*** Records shown

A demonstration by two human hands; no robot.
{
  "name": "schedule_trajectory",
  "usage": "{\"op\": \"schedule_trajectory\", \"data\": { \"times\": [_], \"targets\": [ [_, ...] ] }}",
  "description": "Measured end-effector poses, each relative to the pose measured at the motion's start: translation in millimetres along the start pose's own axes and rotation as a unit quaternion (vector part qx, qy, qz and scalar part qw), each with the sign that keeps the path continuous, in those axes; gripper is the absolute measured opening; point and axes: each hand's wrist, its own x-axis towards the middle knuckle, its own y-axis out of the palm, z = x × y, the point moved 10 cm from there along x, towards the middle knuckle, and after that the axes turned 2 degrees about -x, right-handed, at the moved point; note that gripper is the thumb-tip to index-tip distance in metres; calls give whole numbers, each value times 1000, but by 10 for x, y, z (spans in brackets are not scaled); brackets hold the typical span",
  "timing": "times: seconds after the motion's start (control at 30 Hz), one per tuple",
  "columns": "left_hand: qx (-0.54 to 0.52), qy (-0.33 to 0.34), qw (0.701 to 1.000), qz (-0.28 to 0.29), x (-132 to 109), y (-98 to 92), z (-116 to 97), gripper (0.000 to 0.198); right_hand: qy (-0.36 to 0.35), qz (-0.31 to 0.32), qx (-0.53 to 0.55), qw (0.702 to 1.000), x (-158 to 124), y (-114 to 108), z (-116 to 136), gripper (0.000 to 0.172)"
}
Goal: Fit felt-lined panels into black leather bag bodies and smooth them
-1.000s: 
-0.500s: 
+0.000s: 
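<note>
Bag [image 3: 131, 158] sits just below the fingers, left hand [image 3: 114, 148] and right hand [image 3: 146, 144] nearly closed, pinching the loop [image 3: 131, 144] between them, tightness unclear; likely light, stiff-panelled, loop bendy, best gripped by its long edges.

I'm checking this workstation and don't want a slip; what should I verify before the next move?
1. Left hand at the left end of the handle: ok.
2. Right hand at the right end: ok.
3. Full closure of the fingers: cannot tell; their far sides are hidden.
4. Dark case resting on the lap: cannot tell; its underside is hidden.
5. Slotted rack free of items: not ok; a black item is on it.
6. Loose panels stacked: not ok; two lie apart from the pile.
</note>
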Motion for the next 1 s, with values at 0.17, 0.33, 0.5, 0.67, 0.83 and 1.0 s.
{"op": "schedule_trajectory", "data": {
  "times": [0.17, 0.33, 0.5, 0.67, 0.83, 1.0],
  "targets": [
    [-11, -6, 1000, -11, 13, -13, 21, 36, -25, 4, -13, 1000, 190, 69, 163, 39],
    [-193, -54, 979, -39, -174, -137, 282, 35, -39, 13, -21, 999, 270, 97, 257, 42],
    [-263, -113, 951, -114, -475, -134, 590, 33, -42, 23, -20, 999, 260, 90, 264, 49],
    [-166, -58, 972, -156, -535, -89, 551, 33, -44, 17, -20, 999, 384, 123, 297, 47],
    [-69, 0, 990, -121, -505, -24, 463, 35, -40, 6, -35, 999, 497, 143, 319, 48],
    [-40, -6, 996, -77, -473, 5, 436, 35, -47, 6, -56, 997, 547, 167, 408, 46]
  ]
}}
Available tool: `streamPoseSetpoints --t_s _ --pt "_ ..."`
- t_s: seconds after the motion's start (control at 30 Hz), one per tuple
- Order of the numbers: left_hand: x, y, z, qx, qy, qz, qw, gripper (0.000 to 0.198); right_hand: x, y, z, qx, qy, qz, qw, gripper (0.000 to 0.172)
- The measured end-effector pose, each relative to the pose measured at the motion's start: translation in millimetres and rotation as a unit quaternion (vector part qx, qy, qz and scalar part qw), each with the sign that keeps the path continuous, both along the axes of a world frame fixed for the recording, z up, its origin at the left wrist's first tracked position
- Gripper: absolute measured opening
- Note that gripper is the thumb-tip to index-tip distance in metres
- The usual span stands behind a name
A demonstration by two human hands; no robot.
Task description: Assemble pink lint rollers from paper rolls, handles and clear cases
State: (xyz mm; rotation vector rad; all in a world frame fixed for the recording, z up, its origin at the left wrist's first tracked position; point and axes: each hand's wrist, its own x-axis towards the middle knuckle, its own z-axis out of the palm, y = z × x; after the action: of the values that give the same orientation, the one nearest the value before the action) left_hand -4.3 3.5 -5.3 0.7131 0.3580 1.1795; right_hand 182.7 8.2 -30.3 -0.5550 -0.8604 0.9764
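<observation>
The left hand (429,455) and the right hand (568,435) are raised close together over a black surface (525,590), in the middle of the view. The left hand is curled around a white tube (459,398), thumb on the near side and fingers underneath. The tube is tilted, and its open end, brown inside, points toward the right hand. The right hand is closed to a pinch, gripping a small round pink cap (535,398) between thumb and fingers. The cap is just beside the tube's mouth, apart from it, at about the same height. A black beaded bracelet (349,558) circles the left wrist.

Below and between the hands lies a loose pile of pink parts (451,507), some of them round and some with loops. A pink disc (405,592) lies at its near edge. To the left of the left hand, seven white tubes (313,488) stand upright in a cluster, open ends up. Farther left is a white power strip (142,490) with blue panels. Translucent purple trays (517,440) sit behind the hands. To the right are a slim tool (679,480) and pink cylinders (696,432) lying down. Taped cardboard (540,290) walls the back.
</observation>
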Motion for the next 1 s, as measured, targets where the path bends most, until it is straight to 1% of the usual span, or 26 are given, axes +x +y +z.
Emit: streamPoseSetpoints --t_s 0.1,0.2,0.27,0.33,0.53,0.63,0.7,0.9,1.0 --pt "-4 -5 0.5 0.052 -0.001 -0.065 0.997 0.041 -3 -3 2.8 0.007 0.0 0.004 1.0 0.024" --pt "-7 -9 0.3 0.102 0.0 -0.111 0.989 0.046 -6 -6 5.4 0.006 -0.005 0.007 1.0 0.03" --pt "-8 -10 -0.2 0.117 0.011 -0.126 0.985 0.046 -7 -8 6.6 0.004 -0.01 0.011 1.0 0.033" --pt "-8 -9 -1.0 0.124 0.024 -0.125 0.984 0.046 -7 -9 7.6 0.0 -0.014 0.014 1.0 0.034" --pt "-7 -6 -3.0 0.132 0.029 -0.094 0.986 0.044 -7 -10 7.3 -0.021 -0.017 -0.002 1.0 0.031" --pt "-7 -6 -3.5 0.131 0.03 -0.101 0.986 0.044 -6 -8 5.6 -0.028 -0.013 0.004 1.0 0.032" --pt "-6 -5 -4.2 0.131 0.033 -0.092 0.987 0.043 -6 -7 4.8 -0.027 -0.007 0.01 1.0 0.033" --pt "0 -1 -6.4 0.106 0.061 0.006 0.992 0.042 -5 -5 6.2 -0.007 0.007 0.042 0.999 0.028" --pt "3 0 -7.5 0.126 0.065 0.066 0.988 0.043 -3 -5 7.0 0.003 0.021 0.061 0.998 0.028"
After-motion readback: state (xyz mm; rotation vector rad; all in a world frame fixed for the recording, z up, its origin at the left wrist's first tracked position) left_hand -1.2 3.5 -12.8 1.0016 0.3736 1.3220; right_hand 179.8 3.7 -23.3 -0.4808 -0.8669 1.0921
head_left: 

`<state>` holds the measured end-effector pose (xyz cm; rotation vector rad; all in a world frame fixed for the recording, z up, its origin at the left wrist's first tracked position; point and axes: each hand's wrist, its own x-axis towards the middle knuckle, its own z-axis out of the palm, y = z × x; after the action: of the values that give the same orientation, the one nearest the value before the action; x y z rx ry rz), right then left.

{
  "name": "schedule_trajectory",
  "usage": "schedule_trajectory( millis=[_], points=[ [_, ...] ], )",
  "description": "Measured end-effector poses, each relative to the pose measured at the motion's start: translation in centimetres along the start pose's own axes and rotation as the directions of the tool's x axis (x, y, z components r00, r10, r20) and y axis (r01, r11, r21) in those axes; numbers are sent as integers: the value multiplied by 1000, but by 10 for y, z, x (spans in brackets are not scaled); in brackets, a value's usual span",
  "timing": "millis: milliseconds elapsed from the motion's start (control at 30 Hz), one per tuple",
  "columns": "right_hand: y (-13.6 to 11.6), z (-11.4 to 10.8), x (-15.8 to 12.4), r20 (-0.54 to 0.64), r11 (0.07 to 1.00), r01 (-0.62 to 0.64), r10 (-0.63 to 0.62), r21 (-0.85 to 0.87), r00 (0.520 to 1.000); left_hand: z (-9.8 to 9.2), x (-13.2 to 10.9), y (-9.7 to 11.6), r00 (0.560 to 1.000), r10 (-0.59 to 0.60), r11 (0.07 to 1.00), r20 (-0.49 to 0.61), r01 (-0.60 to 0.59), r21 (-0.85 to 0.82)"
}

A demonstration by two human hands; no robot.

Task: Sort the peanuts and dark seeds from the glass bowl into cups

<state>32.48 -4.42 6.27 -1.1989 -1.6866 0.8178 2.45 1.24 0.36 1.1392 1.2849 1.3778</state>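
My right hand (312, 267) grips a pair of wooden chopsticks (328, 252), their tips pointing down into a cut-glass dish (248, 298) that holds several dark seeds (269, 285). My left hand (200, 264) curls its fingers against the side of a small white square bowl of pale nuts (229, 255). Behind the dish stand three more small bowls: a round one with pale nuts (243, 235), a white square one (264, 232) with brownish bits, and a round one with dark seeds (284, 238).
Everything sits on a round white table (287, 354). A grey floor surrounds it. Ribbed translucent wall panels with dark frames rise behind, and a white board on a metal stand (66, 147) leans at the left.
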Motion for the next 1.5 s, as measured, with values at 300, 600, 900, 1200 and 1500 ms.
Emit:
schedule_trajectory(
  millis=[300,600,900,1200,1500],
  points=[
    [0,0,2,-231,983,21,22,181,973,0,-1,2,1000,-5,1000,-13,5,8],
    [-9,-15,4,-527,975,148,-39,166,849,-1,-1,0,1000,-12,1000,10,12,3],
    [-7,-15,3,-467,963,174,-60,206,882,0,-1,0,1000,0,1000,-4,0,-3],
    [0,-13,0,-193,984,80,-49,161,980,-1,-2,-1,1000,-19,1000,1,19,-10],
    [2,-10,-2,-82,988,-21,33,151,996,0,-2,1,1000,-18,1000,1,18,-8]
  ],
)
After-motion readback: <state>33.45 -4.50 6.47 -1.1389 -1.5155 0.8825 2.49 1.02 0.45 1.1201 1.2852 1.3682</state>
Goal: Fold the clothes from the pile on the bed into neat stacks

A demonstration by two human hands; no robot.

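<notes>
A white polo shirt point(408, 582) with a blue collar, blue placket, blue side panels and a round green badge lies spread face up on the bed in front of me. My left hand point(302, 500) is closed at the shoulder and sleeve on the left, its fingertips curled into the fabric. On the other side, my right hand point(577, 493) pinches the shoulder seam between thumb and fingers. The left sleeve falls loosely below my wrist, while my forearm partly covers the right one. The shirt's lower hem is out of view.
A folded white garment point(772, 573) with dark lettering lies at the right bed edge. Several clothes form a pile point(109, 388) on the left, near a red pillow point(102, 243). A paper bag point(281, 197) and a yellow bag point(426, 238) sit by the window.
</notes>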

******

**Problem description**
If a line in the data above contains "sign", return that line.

**Solution to the exercise**
  "description": "Measured end-effector poses, each relative to the pose measured at the motion's start: translation in millimetres along the start pose's own axes and rotation as a unit quaternion (vector part qx, qy, qz and scalar part qw), each with the sign that keeps the path continuous, in those axes; gripper is the absolute measured opening; point and axes: each hand's wrist, its own x-axis towards the middle knuckle, its own y-axis out of the palm, z = x × y, the point moved 10 cm from there along x, towards the middle knuckle, and after that the axes turned 2 degrees about -x, right-handed, at the moved point; note that gripper is the thumb-tip to index-tip distance in metres; calls give whole numbers, each value times 1000, but by 10 for x, y, z (spans in brackets are not scaled); brackets hold the typical span",
- The measured end-effector pose, each relative to the pose measured at the motion's start: translation in millimetres and rotation as a unit quaternion (vector part qx, qy, qz and scalar part qw), each with the sign that keeps the path continuous, both along the axes of a world frame fixed for the recording, z up, its origin at the left wrist's first tracked position

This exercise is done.